To take the robes into political office sets a bad precedent, and is quite unbecoming for someone who is supposed to be taking the 'autobahn' to enlightenment, while us lay people are stuck in traffic supporting him.
metta
Jack
by that statement i meant he could do a good job, just as anyone can.
though if you think about it, someone not interested in the greed side of politics (which a monk could be) would make for a very interesting first in politics
pilgrim wrote:The Dalai Lama is a good example of a monk who is totally immersed in politics. He has said that under different circumstances, he would rather just be a monk. Yet I think many of us here would feel he has done a wonderful job as a politician. Would the Tibetan people be better served if the DL was not the head of the Tibetan govt in exile?
Chula wrote:It's just sad to think about the state of Dhamma in Sri Lanka. I grew up there and it's not surprising at all.. there are already a couple of monks in the parliament representing a "Jāthika Hela Urumaya" (National Heritage Party), which basically takes the position that the Sinhalese should control the whole island and the Tamils should be "asked" to go back home to Tamil Nādu in India.

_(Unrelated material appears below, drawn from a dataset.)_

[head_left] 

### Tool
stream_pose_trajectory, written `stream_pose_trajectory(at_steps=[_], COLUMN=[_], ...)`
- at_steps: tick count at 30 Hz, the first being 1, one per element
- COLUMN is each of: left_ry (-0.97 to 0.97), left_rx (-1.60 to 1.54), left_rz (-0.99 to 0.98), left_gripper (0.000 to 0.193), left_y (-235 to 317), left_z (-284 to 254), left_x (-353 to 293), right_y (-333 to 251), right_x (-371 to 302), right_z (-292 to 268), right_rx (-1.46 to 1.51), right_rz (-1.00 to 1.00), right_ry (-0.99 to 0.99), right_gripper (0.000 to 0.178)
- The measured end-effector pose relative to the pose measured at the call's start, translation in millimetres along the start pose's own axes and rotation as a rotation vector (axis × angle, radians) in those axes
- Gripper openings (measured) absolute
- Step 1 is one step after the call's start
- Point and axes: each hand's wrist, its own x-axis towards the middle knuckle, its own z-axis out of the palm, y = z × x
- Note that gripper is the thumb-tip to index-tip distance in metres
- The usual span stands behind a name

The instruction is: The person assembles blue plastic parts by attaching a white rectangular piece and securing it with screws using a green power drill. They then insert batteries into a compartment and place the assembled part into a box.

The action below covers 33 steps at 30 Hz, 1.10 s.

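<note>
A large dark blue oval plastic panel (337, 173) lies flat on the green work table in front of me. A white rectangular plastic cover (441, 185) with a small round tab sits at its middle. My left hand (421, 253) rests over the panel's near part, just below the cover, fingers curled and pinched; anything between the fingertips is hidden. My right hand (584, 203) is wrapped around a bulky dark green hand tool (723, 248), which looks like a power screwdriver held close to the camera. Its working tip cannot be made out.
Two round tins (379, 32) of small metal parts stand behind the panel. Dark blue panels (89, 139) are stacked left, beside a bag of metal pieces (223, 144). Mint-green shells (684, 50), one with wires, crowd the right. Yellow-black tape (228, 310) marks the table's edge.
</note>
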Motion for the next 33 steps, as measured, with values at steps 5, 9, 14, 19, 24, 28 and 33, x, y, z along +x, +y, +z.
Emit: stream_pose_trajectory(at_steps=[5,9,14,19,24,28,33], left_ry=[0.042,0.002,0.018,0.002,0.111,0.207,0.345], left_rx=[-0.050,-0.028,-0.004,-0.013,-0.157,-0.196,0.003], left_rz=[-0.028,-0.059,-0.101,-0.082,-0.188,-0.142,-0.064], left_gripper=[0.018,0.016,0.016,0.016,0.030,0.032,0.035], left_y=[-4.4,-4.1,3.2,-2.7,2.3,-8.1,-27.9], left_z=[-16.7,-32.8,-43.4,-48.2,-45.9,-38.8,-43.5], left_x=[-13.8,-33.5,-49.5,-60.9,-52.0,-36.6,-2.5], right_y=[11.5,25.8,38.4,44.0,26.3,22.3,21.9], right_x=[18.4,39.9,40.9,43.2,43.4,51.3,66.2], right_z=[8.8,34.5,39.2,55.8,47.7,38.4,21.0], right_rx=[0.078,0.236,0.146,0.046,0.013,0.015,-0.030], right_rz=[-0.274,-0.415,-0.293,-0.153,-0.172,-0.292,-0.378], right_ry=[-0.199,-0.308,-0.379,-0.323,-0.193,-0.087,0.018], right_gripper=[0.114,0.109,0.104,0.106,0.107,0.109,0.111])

Lopez writes:Thus, by the last half of the nineteenth century the inhabitants of the colony of Ceylon, long divided into the Sinhalese and the Tamils, had been identified as Aryans and Dravidians (Buddhism and Science, p. 95).

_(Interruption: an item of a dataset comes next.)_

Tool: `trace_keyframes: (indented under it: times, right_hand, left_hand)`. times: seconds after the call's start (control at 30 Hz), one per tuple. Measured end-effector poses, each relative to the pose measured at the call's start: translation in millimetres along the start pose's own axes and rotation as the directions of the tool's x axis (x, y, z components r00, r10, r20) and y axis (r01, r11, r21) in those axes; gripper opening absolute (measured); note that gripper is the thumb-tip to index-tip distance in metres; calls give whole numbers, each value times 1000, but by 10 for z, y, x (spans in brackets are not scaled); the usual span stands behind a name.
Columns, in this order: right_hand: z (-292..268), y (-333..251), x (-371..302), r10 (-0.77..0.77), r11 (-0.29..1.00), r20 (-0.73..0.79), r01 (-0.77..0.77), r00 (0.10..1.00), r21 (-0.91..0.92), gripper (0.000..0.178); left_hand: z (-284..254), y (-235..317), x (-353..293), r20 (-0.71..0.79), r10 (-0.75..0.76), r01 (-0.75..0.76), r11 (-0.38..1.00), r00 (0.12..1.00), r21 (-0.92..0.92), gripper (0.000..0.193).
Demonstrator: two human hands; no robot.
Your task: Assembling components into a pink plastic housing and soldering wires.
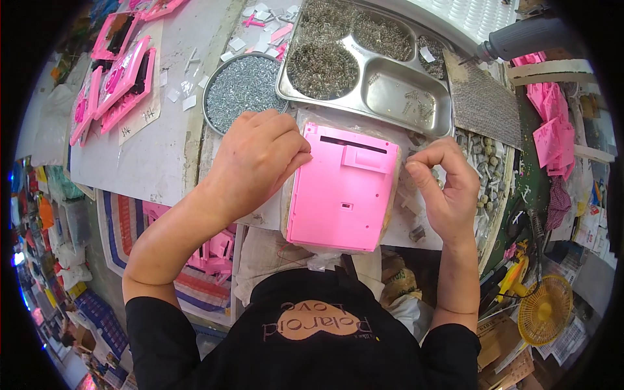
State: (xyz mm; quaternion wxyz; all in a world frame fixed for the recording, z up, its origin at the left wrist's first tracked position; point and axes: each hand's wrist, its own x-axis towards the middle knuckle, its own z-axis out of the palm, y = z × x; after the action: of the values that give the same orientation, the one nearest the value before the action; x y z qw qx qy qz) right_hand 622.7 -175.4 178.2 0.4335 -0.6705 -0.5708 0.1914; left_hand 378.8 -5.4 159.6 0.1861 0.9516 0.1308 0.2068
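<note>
A flat pink plastic casing (341,195) with a dark slot near its far edge lies before me on a padded, plastic-covered rest. My left hand (257,162) is closed in a pinch at the casing's far left corner. Whatever its fingertips hold, perhaps something small, is hidden. Just off the casing's right edge, my right hand (445,185) has thumb and forefinger brought together in a pinch. Anything between them is too small to make out. Beyond the left hand stands a round metal dish (244,88) full of small silvery screws.
A steel compartment tray (406,97) holds many small springs. An electric screwdriver (520,42) hangs at the far right, over a textured grey mat (484,101). Pink assemblies (123,78) are stacked at the far left. Small metal parts (484,166) lie beside the right hand.
</note>
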Motion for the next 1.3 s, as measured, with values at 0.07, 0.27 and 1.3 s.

Dharmapala... was also aware of how the Aryan language (and hence nobility) was linked to the Sinhales. So he was able to adopt Victorian race science to Sinhalese myth to counter those Orientalist attitudes towards South Asians. So he traced SInhalese origin to the myth of Vijaya (also spelled Wijaya), an Aryan king of North India. Dharmapala wrote in 1902:Two thousand four hundred and forty—six years ago a colony of Aryans from the city of Sinhapura, in Bengal, leaving their Indian home, sailed in a vessel in search of fresh pastures, and they discovered the island which they named Tambapanni, on account of its copper coloured soil.
The leader of the band was an Aryan prince by the name of Wijaya, and he fought with the aboriginal tribes and got possession of the land. The descendants of the Aryan colonists were called Sinhala, after their city, Sinhapura, which was founded by Sinhabahu, the lion-armed king. Ethnologically the Sinhalese are a unique race, inasmuch as they can boast that they have no slave blood in them, and never were conquered by either pagan Tamils or European vandals who for three centuries devastated the land, destroyed ancient temples, burnt valuable libraries, and nearly annihilated the historic race (quoted in Buddhism and Science, pp. 95-96).
Lopez thus suggests that:For Dharmapala, then, Sri Lanka was triply Aryan, ennobled by its language, its race, and its religion. It was as if the Indian Subcontinent were a funnel, with the Aryan language, the Aryan blood, and the Buddhist dharma of the north trickling south to be concentrated and preserved in their purest form in the island at the funnel’s tip. The subsequent inhabitants of the island, the Tamil Hindus and the Muslims (“Moors” as he called them), were not true Sinhalese because they were (not Aryan in language, in race, in religion. He wrote in 1915, “What the German is to the Britisher that the Muhammedan is to the Sinhalese. He is an alien to the Sinhalese by religion, race and language. He traces his origin to Arabia, whilst the Sinhalese traces his origin to India and to Aryan sources.”" Elsewhere, he informs the “young men of Ceylon” that “by religion, by race, by traditions, by our literature we are allied to the Aryan races of the Gangetic Valley (Buddhism and Science, pp. 97).
By doing so, Dharmapala adopted Orientalist negative attitudes about South Asians and used it against them--against not only the European colonizers but also Christianity which he sees as the force that had imbued in Europe the 'persecuting spirit'.